After its positive experience on The Truffle Hunters, Park Pictures Features hopes to again collaborate with Dweck and Kershaw on their next feature documentary. Meanwhile Park Pictures is exploring opportunities for the directors in the spotmaking/branded content arena.
Other projects
Also on the documentary score but separate from their work with Dweck and Kershaw, Park Pictures Features has such projects as the recent theatrical release Not Going Quietly directed by Nicholas Brukman, which tells the story of Ady Barkan, who was diagnosed with ALS at the age of 32 and, fearing rising medical costs in light of the proposed 2018 tax reform, heads for Washington, D.C. as part of a group voicing its concerns. Barkan has gone on to become a leading healthcare activist and patient advocate.
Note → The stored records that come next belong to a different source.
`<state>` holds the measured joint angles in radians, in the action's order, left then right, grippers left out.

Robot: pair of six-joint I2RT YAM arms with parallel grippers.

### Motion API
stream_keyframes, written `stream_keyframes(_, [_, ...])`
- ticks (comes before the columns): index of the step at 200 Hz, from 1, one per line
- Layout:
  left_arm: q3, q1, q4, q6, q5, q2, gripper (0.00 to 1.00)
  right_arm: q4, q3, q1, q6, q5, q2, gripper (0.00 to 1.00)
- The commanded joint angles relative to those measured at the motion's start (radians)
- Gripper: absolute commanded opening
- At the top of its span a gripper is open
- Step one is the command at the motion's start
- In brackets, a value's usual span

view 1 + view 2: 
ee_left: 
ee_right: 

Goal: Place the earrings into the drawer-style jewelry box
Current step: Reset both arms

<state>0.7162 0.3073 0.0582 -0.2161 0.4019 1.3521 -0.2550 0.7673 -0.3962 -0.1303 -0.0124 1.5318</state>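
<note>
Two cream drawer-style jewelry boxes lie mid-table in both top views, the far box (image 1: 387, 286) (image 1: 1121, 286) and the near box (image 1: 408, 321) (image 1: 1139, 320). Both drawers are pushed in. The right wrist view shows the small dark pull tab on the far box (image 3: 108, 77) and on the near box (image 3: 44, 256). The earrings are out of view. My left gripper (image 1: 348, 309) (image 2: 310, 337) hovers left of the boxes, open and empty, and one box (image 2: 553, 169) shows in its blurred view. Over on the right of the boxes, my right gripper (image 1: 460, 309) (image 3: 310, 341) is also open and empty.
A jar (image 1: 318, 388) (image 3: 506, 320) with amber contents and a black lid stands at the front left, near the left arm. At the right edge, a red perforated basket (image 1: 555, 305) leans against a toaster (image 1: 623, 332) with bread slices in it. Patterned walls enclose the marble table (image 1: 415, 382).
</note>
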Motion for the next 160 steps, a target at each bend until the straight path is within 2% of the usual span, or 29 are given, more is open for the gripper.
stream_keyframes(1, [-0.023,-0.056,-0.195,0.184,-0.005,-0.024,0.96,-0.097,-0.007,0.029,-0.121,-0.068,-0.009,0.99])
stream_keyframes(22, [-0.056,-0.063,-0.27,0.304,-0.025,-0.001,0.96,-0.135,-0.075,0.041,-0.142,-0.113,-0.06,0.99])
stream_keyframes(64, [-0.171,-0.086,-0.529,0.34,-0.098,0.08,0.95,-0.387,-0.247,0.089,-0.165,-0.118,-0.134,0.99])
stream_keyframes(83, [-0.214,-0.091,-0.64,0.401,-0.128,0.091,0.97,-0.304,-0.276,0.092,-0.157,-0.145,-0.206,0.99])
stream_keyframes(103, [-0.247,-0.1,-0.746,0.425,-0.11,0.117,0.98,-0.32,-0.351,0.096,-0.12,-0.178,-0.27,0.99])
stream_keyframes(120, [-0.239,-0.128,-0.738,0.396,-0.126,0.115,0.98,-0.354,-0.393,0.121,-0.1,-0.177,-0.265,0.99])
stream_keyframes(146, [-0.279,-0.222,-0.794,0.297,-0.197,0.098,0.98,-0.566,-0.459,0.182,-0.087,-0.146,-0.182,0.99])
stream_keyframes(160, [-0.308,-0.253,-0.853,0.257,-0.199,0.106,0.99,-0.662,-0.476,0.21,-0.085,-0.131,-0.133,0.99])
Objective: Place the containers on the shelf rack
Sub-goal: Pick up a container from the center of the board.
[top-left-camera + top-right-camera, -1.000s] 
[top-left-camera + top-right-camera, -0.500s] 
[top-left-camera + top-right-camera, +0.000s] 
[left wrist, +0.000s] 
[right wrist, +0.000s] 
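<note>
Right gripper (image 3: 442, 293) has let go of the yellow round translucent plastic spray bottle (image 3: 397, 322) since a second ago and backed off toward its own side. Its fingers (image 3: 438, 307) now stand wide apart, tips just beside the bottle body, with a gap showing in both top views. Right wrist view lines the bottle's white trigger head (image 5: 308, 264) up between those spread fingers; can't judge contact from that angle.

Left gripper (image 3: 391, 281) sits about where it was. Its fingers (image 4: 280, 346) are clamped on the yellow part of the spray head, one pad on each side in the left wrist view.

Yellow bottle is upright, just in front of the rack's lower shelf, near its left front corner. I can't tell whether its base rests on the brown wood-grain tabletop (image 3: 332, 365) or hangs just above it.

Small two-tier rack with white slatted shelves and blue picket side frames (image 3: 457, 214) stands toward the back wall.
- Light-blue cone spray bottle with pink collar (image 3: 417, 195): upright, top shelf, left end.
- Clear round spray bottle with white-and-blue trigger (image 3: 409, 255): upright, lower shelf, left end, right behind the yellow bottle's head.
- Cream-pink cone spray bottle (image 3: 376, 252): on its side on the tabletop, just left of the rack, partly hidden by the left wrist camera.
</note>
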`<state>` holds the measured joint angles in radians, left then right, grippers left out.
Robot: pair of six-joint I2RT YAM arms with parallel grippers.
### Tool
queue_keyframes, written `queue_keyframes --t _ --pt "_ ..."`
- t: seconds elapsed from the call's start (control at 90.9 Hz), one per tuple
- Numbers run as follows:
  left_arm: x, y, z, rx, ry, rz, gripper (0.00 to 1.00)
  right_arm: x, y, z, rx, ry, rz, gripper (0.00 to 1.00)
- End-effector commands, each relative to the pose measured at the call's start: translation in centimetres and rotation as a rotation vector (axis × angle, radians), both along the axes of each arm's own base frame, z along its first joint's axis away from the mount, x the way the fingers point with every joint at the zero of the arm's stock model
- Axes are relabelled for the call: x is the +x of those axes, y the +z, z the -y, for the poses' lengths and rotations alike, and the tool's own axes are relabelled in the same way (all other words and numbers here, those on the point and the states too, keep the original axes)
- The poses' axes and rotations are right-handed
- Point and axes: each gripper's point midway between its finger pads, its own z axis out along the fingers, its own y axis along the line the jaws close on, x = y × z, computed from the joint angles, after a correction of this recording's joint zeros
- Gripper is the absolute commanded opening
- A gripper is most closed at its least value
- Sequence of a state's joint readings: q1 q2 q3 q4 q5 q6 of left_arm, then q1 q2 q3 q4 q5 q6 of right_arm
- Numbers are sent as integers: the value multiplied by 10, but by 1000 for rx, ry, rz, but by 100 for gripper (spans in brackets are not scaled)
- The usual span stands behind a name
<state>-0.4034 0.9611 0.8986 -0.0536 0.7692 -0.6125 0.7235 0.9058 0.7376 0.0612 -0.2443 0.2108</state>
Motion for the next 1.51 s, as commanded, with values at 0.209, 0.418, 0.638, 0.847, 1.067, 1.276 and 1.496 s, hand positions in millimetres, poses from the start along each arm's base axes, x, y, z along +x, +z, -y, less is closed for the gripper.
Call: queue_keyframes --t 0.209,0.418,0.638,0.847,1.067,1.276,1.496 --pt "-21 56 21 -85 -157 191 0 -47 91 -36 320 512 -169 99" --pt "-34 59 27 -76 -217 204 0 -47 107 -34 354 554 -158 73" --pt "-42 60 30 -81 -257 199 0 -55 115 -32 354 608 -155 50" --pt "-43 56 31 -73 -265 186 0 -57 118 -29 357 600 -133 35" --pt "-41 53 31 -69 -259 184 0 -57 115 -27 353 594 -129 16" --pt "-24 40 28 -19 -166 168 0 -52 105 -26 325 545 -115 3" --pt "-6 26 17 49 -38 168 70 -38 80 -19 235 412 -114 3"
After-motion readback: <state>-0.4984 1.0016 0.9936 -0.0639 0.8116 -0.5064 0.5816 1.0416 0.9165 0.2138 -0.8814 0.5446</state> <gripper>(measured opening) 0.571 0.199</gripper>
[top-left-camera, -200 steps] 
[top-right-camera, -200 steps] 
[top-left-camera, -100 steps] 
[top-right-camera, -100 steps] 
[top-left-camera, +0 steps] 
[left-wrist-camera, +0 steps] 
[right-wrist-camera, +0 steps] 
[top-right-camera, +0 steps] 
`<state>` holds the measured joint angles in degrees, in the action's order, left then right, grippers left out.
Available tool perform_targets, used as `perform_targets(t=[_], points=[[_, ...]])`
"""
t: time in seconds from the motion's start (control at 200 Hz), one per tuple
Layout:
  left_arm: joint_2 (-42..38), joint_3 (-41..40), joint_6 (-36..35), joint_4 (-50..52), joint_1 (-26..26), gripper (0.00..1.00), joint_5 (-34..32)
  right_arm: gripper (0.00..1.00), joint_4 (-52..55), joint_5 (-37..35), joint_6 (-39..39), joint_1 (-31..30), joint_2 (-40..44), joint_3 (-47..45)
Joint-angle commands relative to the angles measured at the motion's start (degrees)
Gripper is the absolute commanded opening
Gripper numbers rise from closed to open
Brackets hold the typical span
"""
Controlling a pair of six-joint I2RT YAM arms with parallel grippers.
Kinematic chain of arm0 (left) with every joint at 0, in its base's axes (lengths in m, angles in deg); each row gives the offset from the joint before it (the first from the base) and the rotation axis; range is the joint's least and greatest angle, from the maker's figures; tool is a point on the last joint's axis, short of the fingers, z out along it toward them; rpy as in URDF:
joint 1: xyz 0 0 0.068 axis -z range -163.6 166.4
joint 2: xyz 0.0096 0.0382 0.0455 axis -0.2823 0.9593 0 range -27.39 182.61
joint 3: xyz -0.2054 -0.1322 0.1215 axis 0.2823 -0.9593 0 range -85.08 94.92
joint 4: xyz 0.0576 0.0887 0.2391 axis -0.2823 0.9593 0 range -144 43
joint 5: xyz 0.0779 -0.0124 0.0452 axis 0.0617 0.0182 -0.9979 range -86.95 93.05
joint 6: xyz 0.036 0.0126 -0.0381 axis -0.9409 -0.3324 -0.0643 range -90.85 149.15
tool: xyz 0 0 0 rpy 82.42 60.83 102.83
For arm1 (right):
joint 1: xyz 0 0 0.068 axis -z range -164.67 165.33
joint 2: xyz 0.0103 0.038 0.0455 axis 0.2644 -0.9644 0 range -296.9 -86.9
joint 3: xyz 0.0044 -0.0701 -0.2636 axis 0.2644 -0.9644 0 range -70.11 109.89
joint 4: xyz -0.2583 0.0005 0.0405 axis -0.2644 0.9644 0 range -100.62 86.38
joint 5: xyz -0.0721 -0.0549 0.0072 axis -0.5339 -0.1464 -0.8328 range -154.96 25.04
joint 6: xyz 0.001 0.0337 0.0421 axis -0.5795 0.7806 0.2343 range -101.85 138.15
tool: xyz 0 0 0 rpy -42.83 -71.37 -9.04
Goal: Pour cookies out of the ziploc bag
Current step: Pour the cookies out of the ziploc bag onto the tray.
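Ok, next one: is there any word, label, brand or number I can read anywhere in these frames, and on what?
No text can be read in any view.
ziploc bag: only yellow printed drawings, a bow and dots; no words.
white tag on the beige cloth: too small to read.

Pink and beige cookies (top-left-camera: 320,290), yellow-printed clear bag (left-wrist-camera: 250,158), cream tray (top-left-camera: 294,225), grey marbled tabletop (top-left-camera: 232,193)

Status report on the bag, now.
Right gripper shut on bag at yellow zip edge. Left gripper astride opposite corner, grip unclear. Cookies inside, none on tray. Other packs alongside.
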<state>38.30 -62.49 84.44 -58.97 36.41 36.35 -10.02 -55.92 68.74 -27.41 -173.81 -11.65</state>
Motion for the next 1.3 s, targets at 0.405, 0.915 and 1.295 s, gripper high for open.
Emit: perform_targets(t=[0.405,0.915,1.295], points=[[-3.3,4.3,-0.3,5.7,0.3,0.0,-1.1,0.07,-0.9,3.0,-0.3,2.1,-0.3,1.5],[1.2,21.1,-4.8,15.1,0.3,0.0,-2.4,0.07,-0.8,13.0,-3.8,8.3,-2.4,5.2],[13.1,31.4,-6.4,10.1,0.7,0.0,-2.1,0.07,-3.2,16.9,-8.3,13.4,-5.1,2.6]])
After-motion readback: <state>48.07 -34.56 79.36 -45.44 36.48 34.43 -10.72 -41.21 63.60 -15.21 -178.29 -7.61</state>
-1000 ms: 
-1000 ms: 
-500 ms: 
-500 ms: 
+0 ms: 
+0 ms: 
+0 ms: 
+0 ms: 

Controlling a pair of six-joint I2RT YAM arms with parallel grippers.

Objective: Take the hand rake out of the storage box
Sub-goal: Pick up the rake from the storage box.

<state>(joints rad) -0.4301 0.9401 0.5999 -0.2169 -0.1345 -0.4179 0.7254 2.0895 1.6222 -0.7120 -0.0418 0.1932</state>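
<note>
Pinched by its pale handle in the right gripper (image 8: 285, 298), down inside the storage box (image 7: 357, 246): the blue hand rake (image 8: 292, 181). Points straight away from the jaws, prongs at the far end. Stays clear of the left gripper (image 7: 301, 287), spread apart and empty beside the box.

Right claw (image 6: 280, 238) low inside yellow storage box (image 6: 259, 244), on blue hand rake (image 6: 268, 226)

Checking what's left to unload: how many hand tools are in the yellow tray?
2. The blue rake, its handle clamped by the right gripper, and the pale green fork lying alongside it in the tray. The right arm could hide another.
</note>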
Park Pictures Features also had a hand in Storm Lake, the AFI Docs’ Audience Award winner earlier this year for Best Feature. Directed by Jerry Risius and Beth Levison, Storm Lake takes us to Storm Lake, Iowa, where Art Cullen, brother John, son Tom, wife Delores and sister-in-law Mary have been publishing a Pulitzer Prize-winning local newspaper for 30 years. Yet with newspapers everywhere shutting down, Storm Lake explores the threat to the very survival of this important form of local journalism
Park Pictures Features additionally has in the doc. hopper Broadway Rising, being directed by Amy Rice, which chronicles the reopening of Broadway, casting a light not only on familiar onstage faces but the overall theater community, including ushers and support workers, restaurant owners and staffers, craftspeople, costume houses, designers et al. Among the producers working with Park Pictures Features on Broadway Rises are Jesse Tyler Ferguson and Tony-winning Oklahoma! producer Justin Mikita.
And on the narrative feature front, Park’s Acord and Jackie Kelman Bisbee are among the exec producers on the political thriller The Independent, with Sam Bisbee serving as a producer. Brian Cox (Succession) and Jodie Turner-Smith (After Yang, Queen & Slim) star, with Broadway Rising’s Rice slated to direct.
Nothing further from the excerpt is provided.